Day 2 Change at Chinley
Change at Chinley was the instruction given to get from Manchester Central Station if your destination was on the Sheffield bound train. You could then get off at Bamford. Manchester Central Station is now the G-MEX International conference center and Concert Hall (Grade I listed) but my recollections were of this cavernous space filled with smoke from the steam trains (no giggling please or I will stop right here….. yes I am old enough to have travelled on steam trains). You could now see pop bands and rejuvenated rockers on your nights off but I digress. Going to see my Grandmother was quite a logistical feat. I was one of 10 kids and normally 4 or 5 of us went along with my mum so getting everyone organized and in the right place at the right time was somewhat like herding cats.
It never really seem to take much time once you were on the train, a quick change at the aforementioned Chinley then Hope, Edale, Bamford and you were there. After Chinley it was all countryside and apart from the train smoke obscuring the view or filling the carriage with if God forbid you failed to close the window through the tunnels (I said stop sniggering) the vistas were to my young eyes breathtaking. Rolling hills, big fields and lots of trees. How impressionable is a young child?
Once off the train a quick body count and we were off. The station was at the bottom of the village and the walk to Grandma’s was up the hill. I say hill it was probably only a 3 degree incline but it looked like a hill back then. Up past the Derwent Pub past the post office and the villages only hair salon, past the Anglers Rest (the river Derwent flowed somewhere close by) past the shop which sold almost everything around the corner a there you were.
“The Beeches”, my Grandma lived in a house with a name, (it probably had a number but to me it was always The Beeches). Two stout wooden gates secured the drive which once opened allowed access to the gravel path leading right around the side of the house. Entrance was normally through the kitchen door at the back rather than the front and neither would ever be locked even when unoccupied.
The house was built of stone big stones not bricks it was a village house and it will stand forever give or take a few new windows and roofs. It overlooked the valley and the village and the view lives with me every day of my life. I can just close my eyes and it is there. The train line we had just alighted from ran along the floor of the valley. You could not see the train but you could follow the smoke trail as they chugged to and frow at regular intervals there were less delays and cancellations those days (last warning about the laughing by the way).

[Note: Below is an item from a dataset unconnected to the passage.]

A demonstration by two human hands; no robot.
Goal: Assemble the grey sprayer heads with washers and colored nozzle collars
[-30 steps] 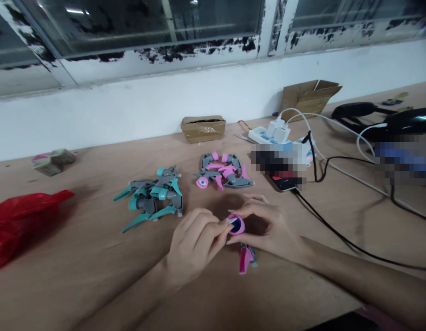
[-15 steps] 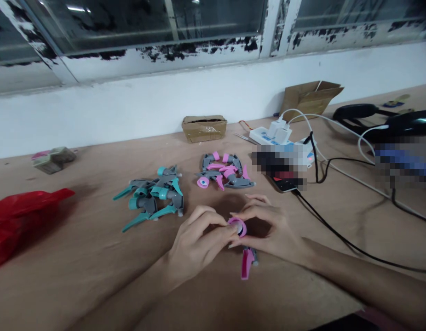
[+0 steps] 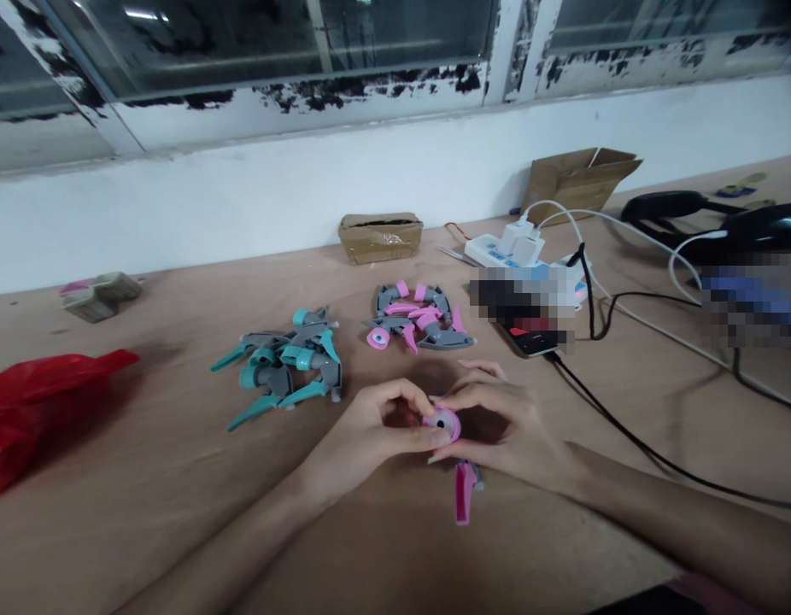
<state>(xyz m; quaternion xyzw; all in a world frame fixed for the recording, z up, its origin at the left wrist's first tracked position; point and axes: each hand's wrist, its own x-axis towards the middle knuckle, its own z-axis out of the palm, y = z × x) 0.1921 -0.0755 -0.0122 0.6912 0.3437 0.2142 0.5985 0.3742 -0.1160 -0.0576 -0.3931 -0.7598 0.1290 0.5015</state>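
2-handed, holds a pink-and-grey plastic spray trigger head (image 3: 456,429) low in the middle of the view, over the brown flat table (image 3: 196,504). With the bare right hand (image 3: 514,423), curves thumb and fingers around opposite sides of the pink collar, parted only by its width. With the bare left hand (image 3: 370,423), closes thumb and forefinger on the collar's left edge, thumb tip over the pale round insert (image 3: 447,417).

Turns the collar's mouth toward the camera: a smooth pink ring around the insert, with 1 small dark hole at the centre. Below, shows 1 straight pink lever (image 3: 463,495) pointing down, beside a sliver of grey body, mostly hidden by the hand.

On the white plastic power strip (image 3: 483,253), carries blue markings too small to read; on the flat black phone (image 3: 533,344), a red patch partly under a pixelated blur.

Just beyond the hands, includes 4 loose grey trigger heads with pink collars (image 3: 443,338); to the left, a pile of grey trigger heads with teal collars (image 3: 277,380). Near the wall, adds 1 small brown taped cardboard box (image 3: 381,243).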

The mind pays tricks on the young and I never noticed that the original residence had been split into three houses so it would have been very very large at one time. Lucky for me the home of my mother’s family was the one at the end. Furthest from the road and overlooking the farm and the whole of the valley beyond it. It had a dry stone wall which was always a fascination, it was sturdy and looked like it would withstand all natural disasters although I was told off a few times for running along the top, I was a kid and that’s what kids did.
Anyway an impressive house and a greenhouse half stone with glass top which had a vine in it (funny the things you remember) which had grapes, Grapes in the middle of England wow who would have believed that, although I never remember tasting them. There was always something growing in there and it is another of those “I must have one of these when I grow up” things. It is on the list of items we will have in the French home we continually think about buying.
The whole place looked big, possibly a lot bigger than it really was but I am happy with my memories of the place. The building behind the house was the Catholic Church which suited Grandma very well (more on that later on). the house was a place where people dropped in and left at irregular intervals adding to the exciting and the relaxed almost anything goes atmosphere. Wild and cultivated flowers and a few trees dotted about the garden and real cows in the field not 5 yards away. Now of course I knew about cows but you rarely got to see them up close and personal. (There are not many cattle ranches in Salford) Frightening beasts and so big (remember I was around 8 years old) and smelly.
Walks would be taken and sights seen from various vantage points some of which I planned to reenact on this trip. As I grew up and managed to acquire my own transport we would travel over the dreaded A57 “The Snake Pass” which is the only road over the hills to this quaint spot. The road is aptly named as is snakes around the hills with almost no straight patches. There is now a Motorway 20 miles north which is very fast and very straight but where is the fun in that. You need adventure in your life or it is not worth bothering.